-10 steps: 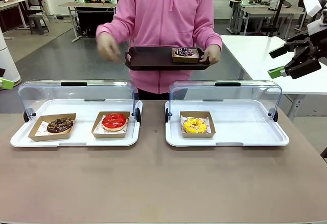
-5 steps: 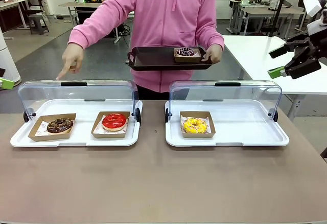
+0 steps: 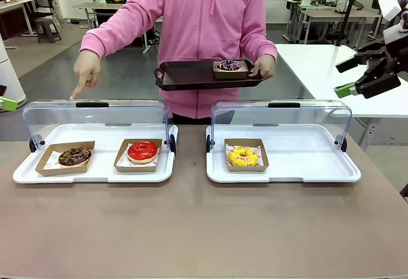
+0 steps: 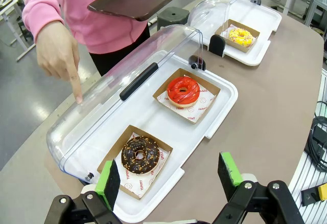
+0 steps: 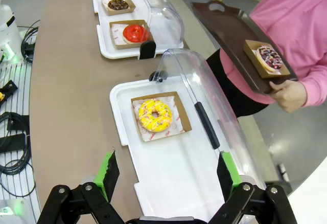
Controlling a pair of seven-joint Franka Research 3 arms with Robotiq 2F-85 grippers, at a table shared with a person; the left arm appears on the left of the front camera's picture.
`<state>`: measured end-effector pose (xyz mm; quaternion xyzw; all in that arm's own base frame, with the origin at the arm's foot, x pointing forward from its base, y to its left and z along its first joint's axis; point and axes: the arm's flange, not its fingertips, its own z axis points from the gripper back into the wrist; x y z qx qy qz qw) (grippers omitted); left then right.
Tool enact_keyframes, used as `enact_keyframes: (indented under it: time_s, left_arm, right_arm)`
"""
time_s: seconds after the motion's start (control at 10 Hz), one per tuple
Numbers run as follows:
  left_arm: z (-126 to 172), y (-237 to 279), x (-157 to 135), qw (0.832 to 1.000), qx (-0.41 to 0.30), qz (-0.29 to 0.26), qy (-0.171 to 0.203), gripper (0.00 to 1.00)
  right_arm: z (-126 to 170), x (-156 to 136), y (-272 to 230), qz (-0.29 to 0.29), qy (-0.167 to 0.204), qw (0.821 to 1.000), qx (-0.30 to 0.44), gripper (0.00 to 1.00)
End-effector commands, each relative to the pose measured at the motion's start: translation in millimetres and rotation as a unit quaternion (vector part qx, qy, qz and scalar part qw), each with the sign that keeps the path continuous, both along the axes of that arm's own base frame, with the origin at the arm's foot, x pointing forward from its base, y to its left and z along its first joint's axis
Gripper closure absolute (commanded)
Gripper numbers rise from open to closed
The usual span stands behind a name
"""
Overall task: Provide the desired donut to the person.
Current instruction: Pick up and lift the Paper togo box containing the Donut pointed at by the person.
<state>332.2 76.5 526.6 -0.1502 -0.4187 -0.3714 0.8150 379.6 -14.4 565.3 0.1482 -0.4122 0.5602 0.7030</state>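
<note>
The person [image 3: 204, 24] has just swung a free hand [image 3: 86, 72] away from the dark tray [image 3: 185, 75] and now points a finger down at the clear lid [image 3: 95, 116], right behind the chocolate donut [image 3: 75, 156]. That looks like the one wanted. It sits in its card box on the white tray [image 3: 25, 176], beside the red donut [image 3: 143, 151]. The left pincer [image 4: 168, 172] hangs above it, wide open and empty. The right pincer [image 5: 166, 173] is likewise open and empty, over the yellow donut [image 5: 155, 114].

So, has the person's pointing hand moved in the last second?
Yes: the hand left the brown tray, going left and down to above the left lid.
</note>
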Motion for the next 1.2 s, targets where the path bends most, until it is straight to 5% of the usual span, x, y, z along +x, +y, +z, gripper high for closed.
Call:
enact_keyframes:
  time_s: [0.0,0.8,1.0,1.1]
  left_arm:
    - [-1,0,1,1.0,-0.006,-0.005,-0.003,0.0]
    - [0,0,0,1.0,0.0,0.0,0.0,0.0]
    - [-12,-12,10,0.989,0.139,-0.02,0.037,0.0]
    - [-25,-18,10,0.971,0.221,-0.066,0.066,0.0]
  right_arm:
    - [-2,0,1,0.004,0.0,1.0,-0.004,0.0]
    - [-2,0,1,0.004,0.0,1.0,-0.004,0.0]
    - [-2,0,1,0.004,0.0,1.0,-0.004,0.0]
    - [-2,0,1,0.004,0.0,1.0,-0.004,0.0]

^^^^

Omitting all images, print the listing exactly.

*Solution below*:
-10 steps: 
-5 steps: 
+0 steps: 
+0 steps: 
+0 steps: 
Controlling a pair of seven-joint Franka Research 3 arms with Robotiq 2F-85 grippers, at a table shared with a person; the left arm appears on the left of the front camera's picture.
`<state>`: measured end-effector pose (xyz mm; quaternion xyzw; all in that arm's own base frame, with the origin at the arm's foot, x pointing forward from its base, y to its left and z along its first joint's axis; point and axes: the arm's flange, not its fingertips, its own z axis points from the gripper back into the wrist; x y z qx qy qz qw) (grippers omitted); left then right.
Tool enact_keyframes, used as `enact_keyframes: (indented under it: time_s, left_arm, right_arm)`
"""
time_s: seconds after the motion's start (control at 10 Hz), one per tuple
Numbers run as follows:
  left_arm: z (-126 to 172), y (-237 to 279), x (-157 to 135), qw (0.832 to 1.000), qx (-0.41 to 0.30), qz (-0.29 to 0.26), qy (-0.171 to 0.203), gripper (0.00 to 1.00)
  right_arm: z (-126 to 170), x (-156 to 136), y (-272 to 230), qz (-0.29 to 0.29), qy (-0.167 to 0.204), qw (0.821 to 1.000), qx (-0.30 to 0.44), gripper (0.00 to 1.00)
End-effector commands, each relative to the pose measured at the motion's start: translation in millimetres and rotation as a unit quaternion (vector part qx, qy, qz and scalar part qw), each with the sign that keeps the path continuous, both along the axes of that arm's own base frame, with the origin at the arm's foot, x pointing forward from its base, y to its left and z along its first joint's axis
Gripper closure absolute (commanded)
Gripper numbers rise from open to closed
The usual span stands behind a name
"""
Overall task: Provide the desired donut to the person.
Current instruction: Pick up and lift the Paper togo box containing the Donut pointed at by the person.
<state>332.2 76.5 526.6 -0.1502 -0.4187 -0.3714 0.8150 379.6 -14.4 565.3 0.1482 -0.4122 0.5602 0.7030</state>
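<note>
The person [image 3: 204, 24] has just swung a free hand [image 3: 86, 72] away from the dark tray [image 3: 185, 75] and now points a finger down at the clear lid [image 3: 95, 116], right behind the chocolate donut [image 3: 75, 156]. That looks like the one wanted. It sits in its card box on the white tray [image 3: 25, 176], beside the red donut [image 3: 143, 151]. The left pincer [image 4: 168, 172] hangs above it, wide open and empty. The right pincer [image 5: 166, 173] is likewise open and empty, over the yellow donut [image 5: 155, 114].

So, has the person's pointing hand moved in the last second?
Yes: the hand left the brown tray, going left and down to above the left lid.
</note>
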Motion for the next 1.2 s, targets where the path bends most, until it is straight to 5% of the usual span, x, y, z along +x, +y, +z, gripper high for closed.
Call:
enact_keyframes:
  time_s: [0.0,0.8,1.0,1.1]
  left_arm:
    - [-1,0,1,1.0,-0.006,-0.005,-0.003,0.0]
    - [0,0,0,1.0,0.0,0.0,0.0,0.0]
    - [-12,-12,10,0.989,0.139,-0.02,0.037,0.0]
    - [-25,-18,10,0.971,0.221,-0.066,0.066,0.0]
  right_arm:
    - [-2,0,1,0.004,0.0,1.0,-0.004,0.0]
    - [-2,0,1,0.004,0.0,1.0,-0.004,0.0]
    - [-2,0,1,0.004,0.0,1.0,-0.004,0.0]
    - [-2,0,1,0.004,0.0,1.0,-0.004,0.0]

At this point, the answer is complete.